Currently, the demand is still strong enough that the wait time on a new TM3 is 4-8 weeks. That may decrease, but right now Tesla can't make them fast enough.
The Y will have more demand. Crossover rules the us market
I'm sure there is, if you consider all the climate politics ramping up. Politicians, officials, other virtue signallers will prefer to be seen in EV soon.
Battery cost is plummeting, Tesla is at the forefront of that. They can collect all the extra margin, or drop prices as needed
As you mentioned that's marginal profit. You'd have to include estimates of their other costs/liabilities before estimating future market cap.

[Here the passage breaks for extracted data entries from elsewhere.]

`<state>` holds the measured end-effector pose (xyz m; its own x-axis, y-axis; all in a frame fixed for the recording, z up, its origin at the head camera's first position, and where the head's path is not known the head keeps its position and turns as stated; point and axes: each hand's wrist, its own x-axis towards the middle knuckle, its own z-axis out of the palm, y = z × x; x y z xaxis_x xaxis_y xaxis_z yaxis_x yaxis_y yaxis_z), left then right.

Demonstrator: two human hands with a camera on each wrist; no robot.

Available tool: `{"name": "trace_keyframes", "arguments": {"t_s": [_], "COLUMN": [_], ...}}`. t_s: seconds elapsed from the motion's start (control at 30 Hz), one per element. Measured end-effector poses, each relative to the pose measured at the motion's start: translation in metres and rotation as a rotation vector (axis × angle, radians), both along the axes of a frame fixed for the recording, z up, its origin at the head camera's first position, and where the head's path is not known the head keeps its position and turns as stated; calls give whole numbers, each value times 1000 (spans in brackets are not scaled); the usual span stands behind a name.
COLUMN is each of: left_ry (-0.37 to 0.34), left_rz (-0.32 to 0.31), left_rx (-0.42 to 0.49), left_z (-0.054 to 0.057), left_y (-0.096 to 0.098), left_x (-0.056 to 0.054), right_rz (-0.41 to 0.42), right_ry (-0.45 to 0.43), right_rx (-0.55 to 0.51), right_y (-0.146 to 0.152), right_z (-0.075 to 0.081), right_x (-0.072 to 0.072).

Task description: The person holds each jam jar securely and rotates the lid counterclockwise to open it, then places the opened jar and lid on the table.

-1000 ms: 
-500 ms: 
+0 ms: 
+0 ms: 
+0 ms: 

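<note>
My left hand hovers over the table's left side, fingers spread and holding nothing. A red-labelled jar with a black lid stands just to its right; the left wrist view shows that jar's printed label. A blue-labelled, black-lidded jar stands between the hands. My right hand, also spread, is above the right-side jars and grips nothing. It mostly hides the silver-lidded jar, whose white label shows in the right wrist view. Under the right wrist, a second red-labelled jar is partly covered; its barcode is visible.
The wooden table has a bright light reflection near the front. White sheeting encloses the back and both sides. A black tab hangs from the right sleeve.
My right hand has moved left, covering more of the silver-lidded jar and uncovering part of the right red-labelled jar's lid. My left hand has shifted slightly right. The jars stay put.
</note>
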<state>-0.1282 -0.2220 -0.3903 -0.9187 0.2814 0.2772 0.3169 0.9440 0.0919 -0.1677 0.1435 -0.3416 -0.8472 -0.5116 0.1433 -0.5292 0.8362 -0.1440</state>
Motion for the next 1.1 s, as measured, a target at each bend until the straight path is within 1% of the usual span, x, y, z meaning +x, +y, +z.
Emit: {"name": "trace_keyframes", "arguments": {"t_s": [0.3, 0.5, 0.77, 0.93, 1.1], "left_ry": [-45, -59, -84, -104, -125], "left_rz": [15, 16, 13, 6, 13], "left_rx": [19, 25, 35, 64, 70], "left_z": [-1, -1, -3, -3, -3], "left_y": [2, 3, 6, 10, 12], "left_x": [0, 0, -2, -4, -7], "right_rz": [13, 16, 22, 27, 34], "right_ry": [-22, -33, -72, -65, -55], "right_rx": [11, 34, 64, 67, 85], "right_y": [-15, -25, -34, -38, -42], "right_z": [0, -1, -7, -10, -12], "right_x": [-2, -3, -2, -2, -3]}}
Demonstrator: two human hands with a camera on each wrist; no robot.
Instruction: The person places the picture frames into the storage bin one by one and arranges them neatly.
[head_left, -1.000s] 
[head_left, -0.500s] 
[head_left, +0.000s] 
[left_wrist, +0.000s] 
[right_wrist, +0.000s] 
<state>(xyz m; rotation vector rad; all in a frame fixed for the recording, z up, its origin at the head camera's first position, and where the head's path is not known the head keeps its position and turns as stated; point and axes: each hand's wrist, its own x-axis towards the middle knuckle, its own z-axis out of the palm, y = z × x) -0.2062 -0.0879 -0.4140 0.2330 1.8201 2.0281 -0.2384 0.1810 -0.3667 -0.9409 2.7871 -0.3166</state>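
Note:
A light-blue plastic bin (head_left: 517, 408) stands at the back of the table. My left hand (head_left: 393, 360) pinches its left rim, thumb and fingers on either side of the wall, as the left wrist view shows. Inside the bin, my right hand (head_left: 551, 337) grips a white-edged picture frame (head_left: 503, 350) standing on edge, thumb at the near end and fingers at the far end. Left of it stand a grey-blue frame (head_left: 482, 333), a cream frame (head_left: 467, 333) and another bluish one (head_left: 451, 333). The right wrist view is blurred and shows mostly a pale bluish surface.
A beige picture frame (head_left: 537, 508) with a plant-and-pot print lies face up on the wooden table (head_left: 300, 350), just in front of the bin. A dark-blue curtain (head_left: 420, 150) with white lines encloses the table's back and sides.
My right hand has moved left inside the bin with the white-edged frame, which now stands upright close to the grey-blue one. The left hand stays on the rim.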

Why do you assume they can sell all those cars, when they can’t even sell all their current capacity of cars? They’ve been able to produce 500,000 cars for awhile, yet only delivering 367,000 this year.
Extraordinarily strange, given that inventories haven’t changed to near the same degree.
I’m sorry but that is also not true. Inventory is reported as Days of Sales, and was 30 days in Q1 and has decreased every quarter to now just 11 days of sales.
They could sell a lot of semis and cybertrucks if they were ready.

And just think, they could put a dashboard on the model 3 and sales would probably double.

Neither of those cars exist.
The Tesla semi is a whole new game in battery production. 300kwhr packs? If tech gets good, Tesla could find buyers for 1000 kwhr packs.